1. The Detroit Tigers aren't ready to compete
Harris has committed himself to making smart baseball decisions without putting a timeframe on a turnaround. Bringing in star talent is surely a way to accelerate their competitive window, but with so many needs to address, it's difficult to imagine they would be willing to tie up so many resources in a single player.
As much as we as fans want to ignore money and what it takes to sign players, it's a real variable to ownership and Harris; and while part of Harris' job is to convince ownership that certain moves are worth the financial investment, budgets do exist. The Tigers were 25th in payroll in 2021 and have shed Jeimer Candelario, Robbie Grossman, Andrew Chafin, and Michael Pineda. This isn't an argument that the club doesn't have funds to spend big or whether they should, I'm just not convinced they will considering the club is two or three years out from making real noise, anyway.
Chafin, in choosing to stay close to home as we referenced earlier, is the exception rather than the rule--and would be even more of an exception for star talent.
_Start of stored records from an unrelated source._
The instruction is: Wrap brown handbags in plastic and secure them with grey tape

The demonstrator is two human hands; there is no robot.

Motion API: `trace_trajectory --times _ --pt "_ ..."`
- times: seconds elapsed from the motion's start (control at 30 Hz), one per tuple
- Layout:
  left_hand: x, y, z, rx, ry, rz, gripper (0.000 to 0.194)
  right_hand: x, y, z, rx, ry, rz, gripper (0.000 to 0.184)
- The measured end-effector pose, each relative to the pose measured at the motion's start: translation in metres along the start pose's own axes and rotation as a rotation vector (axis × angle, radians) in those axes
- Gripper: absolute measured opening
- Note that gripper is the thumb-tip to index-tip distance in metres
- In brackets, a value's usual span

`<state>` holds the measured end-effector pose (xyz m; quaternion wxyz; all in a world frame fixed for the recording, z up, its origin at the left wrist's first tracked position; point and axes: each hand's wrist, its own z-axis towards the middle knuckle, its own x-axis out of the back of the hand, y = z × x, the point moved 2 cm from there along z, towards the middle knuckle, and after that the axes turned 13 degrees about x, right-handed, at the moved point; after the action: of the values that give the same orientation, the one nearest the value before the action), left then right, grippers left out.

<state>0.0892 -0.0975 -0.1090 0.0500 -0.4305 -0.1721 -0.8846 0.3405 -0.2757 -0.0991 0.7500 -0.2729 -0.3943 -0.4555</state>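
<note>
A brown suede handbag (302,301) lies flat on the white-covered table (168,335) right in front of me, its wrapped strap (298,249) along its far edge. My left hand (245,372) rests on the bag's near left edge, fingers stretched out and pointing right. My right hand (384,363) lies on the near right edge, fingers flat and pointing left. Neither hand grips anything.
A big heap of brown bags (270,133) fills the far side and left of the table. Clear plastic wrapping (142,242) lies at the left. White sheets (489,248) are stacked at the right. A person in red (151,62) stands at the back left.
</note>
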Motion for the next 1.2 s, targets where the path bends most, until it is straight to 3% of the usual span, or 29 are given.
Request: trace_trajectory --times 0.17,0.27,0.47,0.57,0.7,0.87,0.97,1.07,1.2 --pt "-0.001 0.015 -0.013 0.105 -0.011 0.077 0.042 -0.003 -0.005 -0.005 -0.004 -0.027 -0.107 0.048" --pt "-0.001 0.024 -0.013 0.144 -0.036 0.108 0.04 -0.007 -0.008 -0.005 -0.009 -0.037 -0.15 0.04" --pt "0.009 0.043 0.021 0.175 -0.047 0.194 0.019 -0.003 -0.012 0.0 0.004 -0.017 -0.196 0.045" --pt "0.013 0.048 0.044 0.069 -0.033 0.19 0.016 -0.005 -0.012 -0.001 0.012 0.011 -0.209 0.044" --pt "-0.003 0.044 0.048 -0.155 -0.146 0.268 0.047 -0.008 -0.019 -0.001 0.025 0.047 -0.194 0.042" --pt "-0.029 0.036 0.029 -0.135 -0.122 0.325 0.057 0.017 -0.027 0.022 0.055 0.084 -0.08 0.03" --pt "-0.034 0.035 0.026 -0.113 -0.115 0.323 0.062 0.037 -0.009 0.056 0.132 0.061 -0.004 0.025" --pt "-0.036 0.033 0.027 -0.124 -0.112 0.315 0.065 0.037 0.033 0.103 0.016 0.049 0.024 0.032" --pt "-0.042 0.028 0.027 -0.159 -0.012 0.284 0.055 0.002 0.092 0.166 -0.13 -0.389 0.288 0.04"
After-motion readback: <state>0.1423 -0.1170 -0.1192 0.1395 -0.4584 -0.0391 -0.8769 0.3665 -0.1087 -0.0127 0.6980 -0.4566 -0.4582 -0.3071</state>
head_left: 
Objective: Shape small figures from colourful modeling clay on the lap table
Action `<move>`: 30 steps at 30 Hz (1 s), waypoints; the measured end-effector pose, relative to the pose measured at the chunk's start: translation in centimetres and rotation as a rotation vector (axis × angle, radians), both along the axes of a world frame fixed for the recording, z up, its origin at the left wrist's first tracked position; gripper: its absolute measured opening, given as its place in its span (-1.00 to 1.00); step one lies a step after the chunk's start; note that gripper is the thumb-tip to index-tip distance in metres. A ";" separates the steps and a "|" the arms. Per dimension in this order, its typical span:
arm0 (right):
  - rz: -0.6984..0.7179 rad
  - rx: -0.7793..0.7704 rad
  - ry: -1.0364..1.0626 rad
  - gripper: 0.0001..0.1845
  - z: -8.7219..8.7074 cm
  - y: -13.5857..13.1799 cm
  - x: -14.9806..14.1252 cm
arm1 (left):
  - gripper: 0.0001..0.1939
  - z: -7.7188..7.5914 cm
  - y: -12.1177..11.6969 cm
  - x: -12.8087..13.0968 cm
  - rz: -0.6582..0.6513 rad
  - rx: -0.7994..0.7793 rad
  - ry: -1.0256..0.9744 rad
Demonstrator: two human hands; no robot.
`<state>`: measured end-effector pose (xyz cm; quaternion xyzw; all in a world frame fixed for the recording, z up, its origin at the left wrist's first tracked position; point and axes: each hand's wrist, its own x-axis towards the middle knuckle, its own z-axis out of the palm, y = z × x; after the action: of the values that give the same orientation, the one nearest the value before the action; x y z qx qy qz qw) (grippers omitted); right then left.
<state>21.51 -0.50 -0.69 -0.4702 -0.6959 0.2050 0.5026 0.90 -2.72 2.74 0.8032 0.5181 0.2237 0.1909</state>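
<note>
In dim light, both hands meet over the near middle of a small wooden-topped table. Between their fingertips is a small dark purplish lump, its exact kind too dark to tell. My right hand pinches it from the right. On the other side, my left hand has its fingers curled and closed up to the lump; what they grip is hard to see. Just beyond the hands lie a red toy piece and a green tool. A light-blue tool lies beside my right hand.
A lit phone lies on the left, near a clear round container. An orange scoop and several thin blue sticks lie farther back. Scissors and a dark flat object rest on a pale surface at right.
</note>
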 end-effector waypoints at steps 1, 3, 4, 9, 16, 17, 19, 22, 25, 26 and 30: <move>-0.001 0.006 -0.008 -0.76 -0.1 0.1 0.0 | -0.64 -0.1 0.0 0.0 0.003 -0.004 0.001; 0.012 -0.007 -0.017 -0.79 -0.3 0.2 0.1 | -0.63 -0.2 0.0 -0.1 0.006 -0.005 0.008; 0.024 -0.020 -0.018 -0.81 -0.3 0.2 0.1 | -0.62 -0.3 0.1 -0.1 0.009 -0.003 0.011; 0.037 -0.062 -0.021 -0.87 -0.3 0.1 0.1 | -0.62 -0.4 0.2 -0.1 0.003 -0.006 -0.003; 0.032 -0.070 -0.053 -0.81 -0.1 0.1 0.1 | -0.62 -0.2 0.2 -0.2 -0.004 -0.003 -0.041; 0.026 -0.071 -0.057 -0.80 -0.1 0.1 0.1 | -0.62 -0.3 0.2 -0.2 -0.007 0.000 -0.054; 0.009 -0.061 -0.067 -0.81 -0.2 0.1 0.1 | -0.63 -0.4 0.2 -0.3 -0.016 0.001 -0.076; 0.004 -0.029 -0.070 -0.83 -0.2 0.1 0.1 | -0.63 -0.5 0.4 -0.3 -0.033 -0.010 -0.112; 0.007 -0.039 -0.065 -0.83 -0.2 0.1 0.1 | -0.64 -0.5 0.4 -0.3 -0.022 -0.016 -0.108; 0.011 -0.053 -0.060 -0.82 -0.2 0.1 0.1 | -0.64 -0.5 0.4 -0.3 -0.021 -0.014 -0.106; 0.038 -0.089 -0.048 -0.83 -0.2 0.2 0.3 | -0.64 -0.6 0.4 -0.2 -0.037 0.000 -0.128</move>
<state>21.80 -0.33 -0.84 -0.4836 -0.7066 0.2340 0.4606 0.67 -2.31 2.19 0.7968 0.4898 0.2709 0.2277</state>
Understandably, many are in line for life-changing contracts. Seeking out higher bidders doesn't make them greedy, it just means they can do the math.
It goes beyond financials, though. Take Aaron Judge or Trea Turner or Xander Boegarts or Justin Verlander. All are in line for huge deals, but all are leaving teams that want them back and are better positioned to win. It's infinitely easier to sell a veteran free agent on, "we're built to win now, look at our roster" than to say, "we're going to win in the future, trust us."